Young Dandelion Leaves in the Lawn

Most North Americans think of Dandelions as weeds, not food.  Considering the state of our health, perhaps we should consider the benefits of this common plant.

You see here what virtues this common herb hath, and that is the reason the French and Dutch so often eat them in the spring; and now if you look a little farther, you may see plainly without a pair of spectacles, that foreign physicians are not so selfish as ours are, but more communicative of the virtues of plants to people.  

~  Nicholas Culpeper (1616-1654)  English herbalist and physician

Dandelions have their uses in soups, wines and coffees but they render their greatest health benefits when served soon after picking in a raw salad.  In fact, the more quickly they can be brought to the table, the more nutrients will be present. 

This common plant is easily identified by the coarse toothed edges on the leaves which give them the name of  ‘lion’s tooth.’  Dandelion greens should ideally be picked in pesticide free lawns in early spring, prior to the blooming of the bright yellow flowers.  The younger leaves are less bitter than older ones. 

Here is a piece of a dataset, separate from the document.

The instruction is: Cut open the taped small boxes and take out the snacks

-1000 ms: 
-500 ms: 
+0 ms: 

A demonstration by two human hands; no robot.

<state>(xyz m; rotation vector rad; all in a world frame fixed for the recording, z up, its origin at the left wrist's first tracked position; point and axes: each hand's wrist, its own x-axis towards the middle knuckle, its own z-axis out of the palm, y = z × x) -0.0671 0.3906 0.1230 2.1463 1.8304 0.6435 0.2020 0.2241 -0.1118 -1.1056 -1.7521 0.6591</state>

Here are comparisons of the nutritional values of 100gr of Dandelion greens with an equal quantity of other foods, known for their exceptional vitamin and mineral benefits:

Vitamin A:  Dandelions ~ 14,000 IU  /  Carrots ~ 11,000 IU

Potassium:  Dandelions ~ 397 mg  /  Bananas ~  370 mg

Iron:  Dandelions ~ 3.1 mg / Broiled beef ~ 3.9 mg

Calcium:  Dandelions ~ 187 mg / Whole cow’s milk ~ 118 mg

Dandelions in a Salad

Dandelion Greens in a Mixed Salad

If you find Dandelions too bitter to your taste, it may be best to introduce them into your diet in smaller quantities as shown in the salad above, where they are mixed with spinach, orange peppers and feta cheese, and drizzled with olive oil.